I am a Christian.  There’s nothing I pray so fervently as the part of the Lord’s Prayer that says:  Thy kingdom come, thy will be done on earth as it is in heaven.  I have been known to beg God to bring his kingdom here; to make our world a place where, as described in Amos 5:4, justice rolls down like waters and righteousness like an ever-flowing stream.   
When I win a case, my most prevalent emotion is not euphoria at the justice sprinkling through the air like confetti; it’s simply a relief.  Because when my clients prevail, they have not really “won” anything.  They get nothing extra, nothing extraordinary.  They have just been made whole, as put back together as they can be.  Relief is the most appropriate emotion under these circumstances.  All we have done is to restore the status quo, so that the scales the lady of justice is holding are level and even once again. 

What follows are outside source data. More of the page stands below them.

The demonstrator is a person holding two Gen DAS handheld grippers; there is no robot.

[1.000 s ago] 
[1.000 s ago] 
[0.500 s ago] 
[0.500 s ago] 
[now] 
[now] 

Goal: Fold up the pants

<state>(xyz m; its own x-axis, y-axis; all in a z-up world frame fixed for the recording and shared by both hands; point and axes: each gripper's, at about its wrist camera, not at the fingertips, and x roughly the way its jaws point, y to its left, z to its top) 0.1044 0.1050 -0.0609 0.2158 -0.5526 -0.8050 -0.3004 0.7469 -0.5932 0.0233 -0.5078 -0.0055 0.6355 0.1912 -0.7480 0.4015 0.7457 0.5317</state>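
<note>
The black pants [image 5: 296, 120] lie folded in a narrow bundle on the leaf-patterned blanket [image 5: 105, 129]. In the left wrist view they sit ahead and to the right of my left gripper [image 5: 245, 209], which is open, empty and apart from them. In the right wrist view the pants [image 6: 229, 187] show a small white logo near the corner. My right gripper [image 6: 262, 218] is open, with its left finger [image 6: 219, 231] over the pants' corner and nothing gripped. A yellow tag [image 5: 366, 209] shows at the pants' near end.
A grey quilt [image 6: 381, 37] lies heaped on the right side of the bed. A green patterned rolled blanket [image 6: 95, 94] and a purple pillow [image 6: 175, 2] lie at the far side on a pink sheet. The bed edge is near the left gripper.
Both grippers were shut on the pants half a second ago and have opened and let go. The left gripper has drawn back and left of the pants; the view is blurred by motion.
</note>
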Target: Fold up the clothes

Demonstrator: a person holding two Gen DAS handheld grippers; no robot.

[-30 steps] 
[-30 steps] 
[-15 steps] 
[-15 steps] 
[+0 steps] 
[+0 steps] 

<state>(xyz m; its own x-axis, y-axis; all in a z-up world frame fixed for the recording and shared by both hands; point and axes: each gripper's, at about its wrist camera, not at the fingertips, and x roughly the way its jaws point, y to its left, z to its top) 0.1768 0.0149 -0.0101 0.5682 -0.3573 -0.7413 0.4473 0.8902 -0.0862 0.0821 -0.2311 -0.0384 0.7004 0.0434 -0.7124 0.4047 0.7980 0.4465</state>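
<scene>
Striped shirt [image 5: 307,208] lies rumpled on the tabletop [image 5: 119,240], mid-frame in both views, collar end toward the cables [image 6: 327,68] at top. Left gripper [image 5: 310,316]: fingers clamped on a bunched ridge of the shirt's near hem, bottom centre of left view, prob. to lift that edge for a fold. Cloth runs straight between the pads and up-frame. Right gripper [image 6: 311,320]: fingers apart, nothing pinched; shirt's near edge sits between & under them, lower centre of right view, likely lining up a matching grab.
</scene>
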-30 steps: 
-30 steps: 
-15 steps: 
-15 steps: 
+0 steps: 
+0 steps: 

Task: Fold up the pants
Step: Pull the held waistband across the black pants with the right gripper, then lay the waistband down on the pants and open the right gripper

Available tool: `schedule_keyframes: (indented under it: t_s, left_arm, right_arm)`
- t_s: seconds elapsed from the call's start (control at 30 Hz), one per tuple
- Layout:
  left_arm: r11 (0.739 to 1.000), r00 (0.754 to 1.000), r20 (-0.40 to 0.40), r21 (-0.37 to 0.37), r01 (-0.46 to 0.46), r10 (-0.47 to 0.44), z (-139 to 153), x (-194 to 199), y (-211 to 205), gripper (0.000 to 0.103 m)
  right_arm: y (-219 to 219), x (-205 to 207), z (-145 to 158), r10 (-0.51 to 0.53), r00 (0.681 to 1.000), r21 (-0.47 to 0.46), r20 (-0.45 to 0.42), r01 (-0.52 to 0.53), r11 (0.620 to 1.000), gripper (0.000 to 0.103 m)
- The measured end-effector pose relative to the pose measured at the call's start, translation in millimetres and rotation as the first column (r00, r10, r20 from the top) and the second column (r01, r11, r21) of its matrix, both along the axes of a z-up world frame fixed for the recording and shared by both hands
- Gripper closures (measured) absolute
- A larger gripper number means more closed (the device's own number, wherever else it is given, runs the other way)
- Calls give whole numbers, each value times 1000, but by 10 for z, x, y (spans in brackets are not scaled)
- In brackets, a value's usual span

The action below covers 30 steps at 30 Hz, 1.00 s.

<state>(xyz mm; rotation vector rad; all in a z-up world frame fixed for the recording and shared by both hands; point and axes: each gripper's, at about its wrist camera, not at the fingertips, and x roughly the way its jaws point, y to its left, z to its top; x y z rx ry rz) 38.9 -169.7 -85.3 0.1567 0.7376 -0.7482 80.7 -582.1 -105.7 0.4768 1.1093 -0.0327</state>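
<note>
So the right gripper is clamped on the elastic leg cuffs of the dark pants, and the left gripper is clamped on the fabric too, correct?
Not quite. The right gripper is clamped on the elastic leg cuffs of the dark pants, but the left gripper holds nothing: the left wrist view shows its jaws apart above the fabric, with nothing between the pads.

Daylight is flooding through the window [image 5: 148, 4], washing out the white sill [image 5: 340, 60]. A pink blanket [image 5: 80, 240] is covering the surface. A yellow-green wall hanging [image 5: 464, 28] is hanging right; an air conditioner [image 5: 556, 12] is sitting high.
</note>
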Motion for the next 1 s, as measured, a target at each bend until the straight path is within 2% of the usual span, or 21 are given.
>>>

But when my clients lose, the scales are permanently tilted against them.  Everything is out of whack.  They have to live the rest of their lives in a universe where the guilty celebrate and the blameless are left to suffer all the consequences of illegal acts. 
I cannot presume to know what could possibly be of comfort to my client right now.  There is no doubt that the passing of time will make the hurt less intense.  But that means jack to someone for whom time has not yet passed. 
Almost every single client I’ve ever had says she decided to come forward and file a lawsuit not just to benefit herself, but to try and keep this terrible thing from happening to someone else.  And everyone who steps up and fights for their civil rights does make a difference.  Even those who lose.  Maybe especially those who lose.  How many Rosa Parks were just thrown off the bus or thrown in jail before our Rosa Parks sparked a revolution?  Were they not just as brave and mighty?  How many suffragettes were beaten in jail and died never knowing that their younger sisters would proudly cast votes because they had forged the trail that would lead to the 19th Amendment?

I.F. Stone was a twentieth-century journalist who said:   
“The only kinds of fights worth fighting are those you are going to lose, because somebody has to fight them and lose and lose and lose until someday, somebody who believes as you do wins.  In order for somebody to win an important, major fight 100 years hence, a lot of other people have got to be willing—for the sheer fun and joy of it—to go right ahead and fight, knowing you’re going to lose.” 
So, my dear Alissa, we did not lose.  We were merely paving the path to justice for the ones who will come after us.  I'm so proud of you.